**What you are asked to do:** After reading the data, copy it out in full and exactly.

**The data:**
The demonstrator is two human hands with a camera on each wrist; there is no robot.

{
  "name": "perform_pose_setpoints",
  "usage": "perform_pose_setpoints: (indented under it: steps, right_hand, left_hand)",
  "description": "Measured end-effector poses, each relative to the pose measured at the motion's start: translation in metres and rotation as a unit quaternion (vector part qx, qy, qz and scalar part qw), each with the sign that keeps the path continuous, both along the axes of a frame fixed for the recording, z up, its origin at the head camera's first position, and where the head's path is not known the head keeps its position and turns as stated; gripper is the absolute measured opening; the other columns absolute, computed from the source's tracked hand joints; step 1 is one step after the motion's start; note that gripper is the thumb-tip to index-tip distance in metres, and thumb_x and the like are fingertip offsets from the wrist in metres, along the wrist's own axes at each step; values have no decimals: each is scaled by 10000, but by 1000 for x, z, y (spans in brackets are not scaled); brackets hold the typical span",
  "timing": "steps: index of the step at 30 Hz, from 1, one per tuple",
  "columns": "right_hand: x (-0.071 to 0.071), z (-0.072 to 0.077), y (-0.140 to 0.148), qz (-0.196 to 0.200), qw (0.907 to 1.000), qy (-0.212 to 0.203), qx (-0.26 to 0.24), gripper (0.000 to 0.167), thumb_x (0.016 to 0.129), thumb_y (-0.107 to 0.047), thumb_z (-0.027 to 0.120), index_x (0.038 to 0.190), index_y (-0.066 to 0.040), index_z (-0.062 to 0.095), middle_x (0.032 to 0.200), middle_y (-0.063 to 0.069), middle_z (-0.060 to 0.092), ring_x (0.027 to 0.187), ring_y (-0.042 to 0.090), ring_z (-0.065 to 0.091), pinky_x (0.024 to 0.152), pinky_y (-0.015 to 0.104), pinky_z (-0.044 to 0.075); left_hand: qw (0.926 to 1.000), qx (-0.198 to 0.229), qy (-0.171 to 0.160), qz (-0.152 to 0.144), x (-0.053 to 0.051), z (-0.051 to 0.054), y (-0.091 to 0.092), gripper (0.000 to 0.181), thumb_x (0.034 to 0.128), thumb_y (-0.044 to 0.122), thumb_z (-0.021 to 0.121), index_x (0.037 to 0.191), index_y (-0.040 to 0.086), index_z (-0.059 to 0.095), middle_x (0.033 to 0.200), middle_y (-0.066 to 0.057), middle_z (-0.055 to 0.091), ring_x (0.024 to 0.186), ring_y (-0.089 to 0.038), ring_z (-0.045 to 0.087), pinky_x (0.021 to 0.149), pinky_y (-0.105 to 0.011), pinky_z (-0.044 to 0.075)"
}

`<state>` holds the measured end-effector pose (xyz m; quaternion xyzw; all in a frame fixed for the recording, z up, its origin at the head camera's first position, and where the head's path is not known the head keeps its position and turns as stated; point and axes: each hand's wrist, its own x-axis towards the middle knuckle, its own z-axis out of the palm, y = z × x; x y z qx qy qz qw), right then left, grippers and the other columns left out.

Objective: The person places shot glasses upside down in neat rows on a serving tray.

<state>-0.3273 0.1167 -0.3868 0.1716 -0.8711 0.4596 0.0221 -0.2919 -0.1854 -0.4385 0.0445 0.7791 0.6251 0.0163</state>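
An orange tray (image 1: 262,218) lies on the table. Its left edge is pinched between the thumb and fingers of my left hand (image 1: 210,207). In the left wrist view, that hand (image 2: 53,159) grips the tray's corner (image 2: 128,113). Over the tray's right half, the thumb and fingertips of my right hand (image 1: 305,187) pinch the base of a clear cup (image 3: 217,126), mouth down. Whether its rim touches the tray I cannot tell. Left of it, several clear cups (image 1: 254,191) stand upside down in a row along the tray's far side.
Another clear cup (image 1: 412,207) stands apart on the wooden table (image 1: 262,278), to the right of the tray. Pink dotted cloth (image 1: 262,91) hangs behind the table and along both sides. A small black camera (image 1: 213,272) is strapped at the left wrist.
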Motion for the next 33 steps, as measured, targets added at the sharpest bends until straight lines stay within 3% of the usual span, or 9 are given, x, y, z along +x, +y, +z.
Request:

**Response:**
The demonstrator is two human hands with a camera on each wrist; there is no robot.

{
  "name": "perform_pose_setpoints",
  "usage": "perform_pose_setpoints: (indented under it: steps, right_hand, left_hand)",
  "description": "Measured end-effector poses, each relative to the pose measured at the motion's start: translation in metres and rotation as a unit quaternion (vector part qx, qy, qz and scalar part qw), each with the sign that keeps the path continuous, both along the axes of a frame fixed for the recording, z up, its origin at the head camera's first position, and where the head's path is not known the head keeps its position and turns as stated; gripper is the absolute measured opening; the other columns absolute, computed from the source's tracked hand joints; step 1 is one step after the motion's start; note that gripper is the thumb-tip to index-tip distance in metres, and thumb_x and the like are fingertip offsets from the wrist in metres, along the wrist's own axes at each step; values have no decimals: each is scaled by 10000, but by 1000 for x, z, y (spans in brackets are not scaled); brackets hold the typical span",
  "timing": "steps: index of the step at 30 Hz, from 1, one per tuple",
  "columns": "right_hand: x (-0.071 to 0.071), z (-0.072 to 0.077), y (-0.140 to 0.148), qz (-0.196 to 0.200), qw (0.907 to 1.000), qy (-0.212 to 0.203), qx (-0.26 to 0.24), gripper (0.000 to 0.167), thumb_x (0.016 to 0.129), thumb_y (-0.107 to 0.047), thumb_z (-0.027 to 0.120), index_x (0.038 to 0.190), index_y (-0.066 to 0.040), index_z (-0.062 to 0.095), middle_x (0.032 to 0.200), middle_y (-0.063 to 0.069), middle_z (-0.060 to 0.092), ring_x (0.027 to 0.187), ring_y (-0.042 to 0.090), ring_z (-0.065 to 0.091), pinky_x (0.024 to 0.152), pinky_y (-0.015 to 0.104), pinky_z (-0.044 to 0.075); left_hand: qw (0.926 to 1.000), qx (-0.198 to 0.229), qy (-0.171 to 0.160), qz (-0.152 to 0.144), x (-0.053 to 0.051), z (-0.051 to 0.054), y (-0.091 to 0.092), gripper (0.000 to 0.181), thumb_x (0.034 to 0.128), thumb_y (-0.044 to 0.122), thumb_z (-0.021 to 0.121), index_x (0.037 to 0.191), index_y (-0.040 to 0.086), index_z (-0.059 to 0.095), middle_x (0.033 to 0.200), middle_y (-0.066 to 0.057), middle_z (-0.055 to 0.091), ring_x (0.024 to 0.186), ring_y (-0.089 to 0.038), ring_z (-0.045 to 0.087), pinky_x (0.021 to 0.149), pinky_y (-0.105 to 0.011), pinky_z (-0.044 to 0.075)"
}

`<state>` holds the measured end-effector pose (xyz m; quaternion xyzw; all in a frame fixed for the recording, z up, its origin at the head camera's first position, and where the head's path is not known the head keeps its position and turns as stated; point and axes: each hand's wrist, its own x-axis towards the middle knuckle, its own z-axis out of the palm, y = z × x; x y z qx qy qz qw), right then left, grippers and the other columns left out.

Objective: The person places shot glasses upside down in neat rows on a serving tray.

<state>-0.3273 0.1167 -0.3868 0.1716 -0.8711 0.4596 0.0221 -0.2919 -0.1854 -0.4385 0.0445 0.7791 0.6251 0.0163</state>
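An orange tray (image 1: 262,218) lies on the table. Its left edge is pinched between the thumb and fingers of my left hand (image 1: 210,207). In the left wrist view, that hand (image 2: 53,159) grips the tray's corner (image 2: 128,113). Over the tray's right half, the thumb and fingertips of my right hand (image 1: 305,187) pinch the base of a clear cup (image 3: 217,126), mouth down. Whether its rim touches the tray I cannot tell. Left of it, several clear cups (image 1: 254,191) stand upside down in a row along the tray's far side.
Another clear cup (image 1: 412,207) stands apart on the wooden table (image 1: 262,278), to the right of the tray. Pink dotted cloth (image 1: 262,91) hangs behind the table and along both sides. A small black camera (image 1: 213,272) is strapped at the left wrist.
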Motion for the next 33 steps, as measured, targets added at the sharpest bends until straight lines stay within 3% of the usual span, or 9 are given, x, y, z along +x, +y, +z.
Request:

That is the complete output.